======== Material provided

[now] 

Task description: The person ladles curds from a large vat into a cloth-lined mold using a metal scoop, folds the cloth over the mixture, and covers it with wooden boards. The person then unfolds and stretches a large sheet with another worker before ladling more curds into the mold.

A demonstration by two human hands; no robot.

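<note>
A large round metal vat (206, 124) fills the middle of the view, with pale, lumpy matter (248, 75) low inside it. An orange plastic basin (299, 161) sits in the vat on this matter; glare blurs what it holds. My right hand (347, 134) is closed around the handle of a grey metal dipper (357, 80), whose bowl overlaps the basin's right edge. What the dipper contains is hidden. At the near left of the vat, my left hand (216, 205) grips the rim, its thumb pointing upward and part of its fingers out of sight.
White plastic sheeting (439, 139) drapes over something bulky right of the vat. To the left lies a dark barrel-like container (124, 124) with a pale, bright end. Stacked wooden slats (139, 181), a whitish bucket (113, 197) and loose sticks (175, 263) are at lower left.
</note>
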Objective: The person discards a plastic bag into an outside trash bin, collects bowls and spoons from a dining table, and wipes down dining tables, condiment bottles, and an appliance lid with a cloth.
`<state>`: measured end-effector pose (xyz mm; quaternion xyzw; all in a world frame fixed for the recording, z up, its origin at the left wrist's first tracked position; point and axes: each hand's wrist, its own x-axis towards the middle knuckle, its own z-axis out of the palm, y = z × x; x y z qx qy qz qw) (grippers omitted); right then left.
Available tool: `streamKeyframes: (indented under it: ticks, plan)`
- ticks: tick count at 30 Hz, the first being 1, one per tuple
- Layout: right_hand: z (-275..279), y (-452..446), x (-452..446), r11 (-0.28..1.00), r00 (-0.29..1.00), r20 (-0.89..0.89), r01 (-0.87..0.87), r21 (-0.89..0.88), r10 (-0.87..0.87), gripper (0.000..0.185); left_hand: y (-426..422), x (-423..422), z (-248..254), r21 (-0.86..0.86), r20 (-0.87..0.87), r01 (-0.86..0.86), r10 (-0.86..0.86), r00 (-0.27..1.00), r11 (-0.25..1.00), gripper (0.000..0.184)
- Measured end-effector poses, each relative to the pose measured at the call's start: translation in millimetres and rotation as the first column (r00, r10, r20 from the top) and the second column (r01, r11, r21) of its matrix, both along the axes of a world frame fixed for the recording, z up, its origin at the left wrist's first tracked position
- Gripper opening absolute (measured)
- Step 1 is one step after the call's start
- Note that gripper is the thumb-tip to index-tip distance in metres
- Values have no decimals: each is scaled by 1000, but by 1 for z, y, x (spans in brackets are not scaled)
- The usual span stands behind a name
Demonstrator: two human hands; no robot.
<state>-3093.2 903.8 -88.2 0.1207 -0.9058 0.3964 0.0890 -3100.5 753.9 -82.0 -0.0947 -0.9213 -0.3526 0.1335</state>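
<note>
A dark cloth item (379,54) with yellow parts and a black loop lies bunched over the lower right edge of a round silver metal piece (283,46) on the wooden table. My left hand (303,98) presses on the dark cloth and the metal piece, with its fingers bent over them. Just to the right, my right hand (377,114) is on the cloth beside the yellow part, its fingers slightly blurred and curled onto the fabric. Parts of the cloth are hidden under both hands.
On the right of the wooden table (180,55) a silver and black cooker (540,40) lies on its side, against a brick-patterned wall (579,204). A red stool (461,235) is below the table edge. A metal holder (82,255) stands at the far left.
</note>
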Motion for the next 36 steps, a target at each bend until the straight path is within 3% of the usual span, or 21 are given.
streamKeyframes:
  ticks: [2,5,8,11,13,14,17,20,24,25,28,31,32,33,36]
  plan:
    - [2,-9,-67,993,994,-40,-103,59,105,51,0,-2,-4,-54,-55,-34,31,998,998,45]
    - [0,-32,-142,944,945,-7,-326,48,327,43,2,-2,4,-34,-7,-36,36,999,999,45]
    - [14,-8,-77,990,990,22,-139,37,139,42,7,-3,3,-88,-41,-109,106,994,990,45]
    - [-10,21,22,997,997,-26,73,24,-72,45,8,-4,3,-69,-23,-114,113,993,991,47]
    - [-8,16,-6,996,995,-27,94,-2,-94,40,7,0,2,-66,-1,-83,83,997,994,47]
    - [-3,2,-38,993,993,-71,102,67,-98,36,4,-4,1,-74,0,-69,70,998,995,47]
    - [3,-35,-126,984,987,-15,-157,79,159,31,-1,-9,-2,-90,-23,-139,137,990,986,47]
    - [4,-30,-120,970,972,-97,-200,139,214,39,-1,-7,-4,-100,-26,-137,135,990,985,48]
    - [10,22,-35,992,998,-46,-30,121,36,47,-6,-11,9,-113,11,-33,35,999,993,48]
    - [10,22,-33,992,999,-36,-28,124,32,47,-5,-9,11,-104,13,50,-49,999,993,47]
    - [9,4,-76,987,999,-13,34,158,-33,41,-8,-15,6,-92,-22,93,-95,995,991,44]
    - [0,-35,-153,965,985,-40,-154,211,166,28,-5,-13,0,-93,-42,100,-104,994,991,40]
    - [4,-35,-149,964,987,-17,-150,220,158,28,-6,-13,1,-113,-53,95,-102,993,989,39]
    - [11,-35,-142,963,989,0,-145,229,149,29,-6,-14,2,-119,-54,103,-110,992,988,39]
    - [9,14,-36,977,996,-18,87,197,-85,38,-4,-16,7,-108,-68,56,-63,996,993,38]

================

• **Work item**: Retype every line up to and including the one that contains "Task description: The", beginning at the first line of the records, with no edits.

• **Written response**:
[now] 

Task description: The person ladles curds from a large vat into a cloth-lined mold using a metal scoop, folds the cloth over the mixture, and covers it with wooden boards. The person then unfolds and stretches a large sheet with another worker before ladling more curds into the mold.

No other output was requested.